Because there is some variability across countries in the income gradient for life satisfaction equations (Clark et al, 2018), an income effect estimate based on a sample of Swedish lottery players may not apply to US data. Furthermore, there is inherent uncertainty in the annuity-adjustment parameter used to rescale the lifetime income gradient. However, the comparison is helpful and will hopefully stimulate similar research in other countries. This sensitivity analysis points towards the lower part of our estimated range of 56-145 USD per day as the most credible CIV estimate. We note that using income estimates from lottery studies instrinsically produces willingness to accept (WTA), whereas by using variation in household income the estimated CIV is between WTA and WTP.

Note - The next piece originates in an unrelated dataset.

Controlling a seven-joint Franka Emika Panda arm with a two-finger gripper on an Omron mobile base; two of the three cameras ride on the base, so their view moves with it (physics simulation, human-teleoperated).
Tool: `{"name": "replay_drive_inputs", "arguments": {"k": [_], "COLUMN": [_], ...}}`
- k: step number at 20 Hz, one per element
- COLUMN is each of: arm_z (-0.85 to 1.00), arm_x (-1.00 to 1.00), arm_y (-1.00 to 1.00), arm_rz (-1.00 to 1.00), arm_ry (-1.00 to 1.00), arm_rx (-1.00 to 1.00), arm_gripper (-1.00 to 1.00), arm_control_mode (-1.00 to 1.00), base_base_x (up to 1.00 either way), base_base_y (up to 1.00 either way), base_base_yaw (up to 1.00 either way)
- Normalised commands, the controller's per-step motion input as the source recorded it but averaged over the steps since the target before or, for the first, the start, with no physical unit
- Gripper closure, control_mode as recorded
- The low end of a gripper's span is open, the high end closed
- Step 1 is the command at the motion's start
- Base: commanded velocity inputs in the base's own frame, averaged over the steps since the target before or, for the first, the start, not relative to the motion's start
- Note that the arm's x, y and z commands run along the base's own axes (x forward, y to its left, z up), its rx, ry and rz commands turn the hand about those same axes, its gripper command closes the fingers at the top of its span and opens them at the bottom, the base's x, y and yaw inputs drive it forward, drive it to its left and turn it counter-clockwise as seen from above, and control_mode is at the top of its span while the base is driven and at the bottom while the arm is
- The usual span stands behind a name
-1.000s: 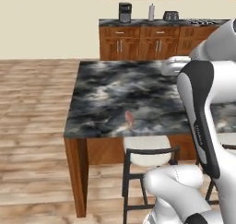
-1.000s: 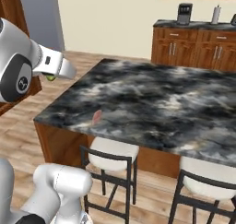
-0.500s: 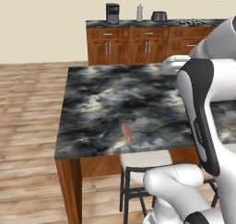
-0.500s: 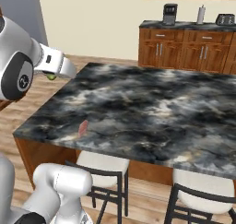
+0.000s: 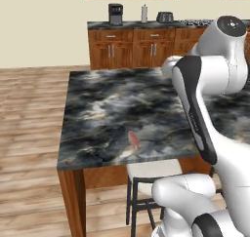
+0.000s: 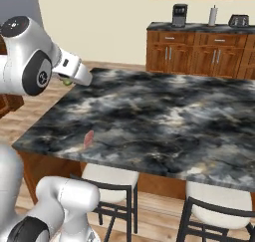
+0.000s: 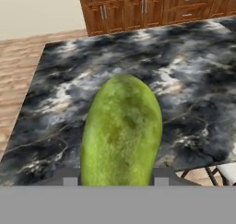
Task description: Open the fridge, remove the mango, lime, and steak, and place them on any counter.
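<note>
Hand is gripping the mango, closed around its near end; the yellow-green fruit is hanging above the marbled tabletop, pointing out over it. In the right base view a bit of green is showing under the wrist, off the tabletop's left edge. Steak is lying flat near the front edge of the tabletop, above a white stool.

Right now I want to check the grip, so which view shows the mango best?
The hand view: the mango looms large and close, elongated and yellow-green, above the marbled counter. The right base view gives a small green sliver under the wrist. In the left base view the arm hides it.
</note>
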Motion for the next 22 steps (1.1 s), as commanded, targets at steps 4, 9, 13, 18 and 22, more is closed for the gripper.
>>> {"name": "replay_drive_inputs", "arguments": {"k": [4,9,13,18,22], "arm_z": [-0.39,-0.47,-0.55,-0.52,-0.52], "arm_x": [0.79,0.76,0.89,0.81,0.76], "arm_y": [-0.04,-0.14,-0.15,-0.16,-0.19], "arm_rz": [-0.01,0.00,0.00,0.00,0.00], "arm_ry": [0.08,0.25,0.18,0.15,0.15], "arm_rx": [0.04,0.01,0.00,0.00,0.00], "arm_gripper": [1.00,1.00,1.00,1.00,1.00], "arm_control_mode": [-1.00,-1.00,-1.00,-1.00,-1.00], "base_base_x": [0.00,0.00,0.00,0.00,0.00], "base_base_y": [0.00,0.00,0.00,0.00,0.00], "base_base_yaw": [0.00,0.00,0.00,0.00,0.00]}}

Our paper has several limitations. Pain can be a consequence of neurological diseases, diabetes, or of musculoskeletal origin, but we did not have controls for those conditions that we found validated by a doctor´s diagnosis. However, any possibility of omitted-variable bias should be mitigated by controlling for age because neurological disease and diabetes likelihood (Type 2) increases with age. Furthermore, the numerous other health controls included should capture the effect of musculoskeletal conditions on pain and life satisfaction, in particular psychiatric problems, lung disease, cancer and arthritis. External validity may be limited by the age range used, in particular if the marginal utility of income for those over 50 is lower than in the younger population, which would result in higher CV-estimates than in a sample with lower mean age. Responses to life-satisfaction questions may be liable to situational influences, such as the site of the interview, the weather, one´s mood and the interviewer, but those differences can be considered as random error (Veenhoven, 1993).  The value of pain is likely overestimated in previous research using the well-being valuation method, with our best approximation to a WTP estimate being in the range of 56- 145 USD per day. This range of estimates is derived from models where we take into account the effects of individual heterogeneity (by applying FE models), the leveraging effect of the highest income levels (by applying PWL models) and the endogeneity of the income variable with mother´s education as an instrument (by applying OLS-IV models). Those are issues that previous research and our analysis alike have highlighted as issues that should be taken into consideration when finding as reliable estimates as possible for the CIVs. Furthermore, the value of pain relief is positively related to severity of pain. Our research also has implications for the CV literature as a whole. We show the importance of controlling for the endogeneity of income and allowing the effect of income to vary flexibly across income levels. To this end, PWL models are promising because they perform well econometrically and allow for easier exploration of results across income groups than log transformations of income.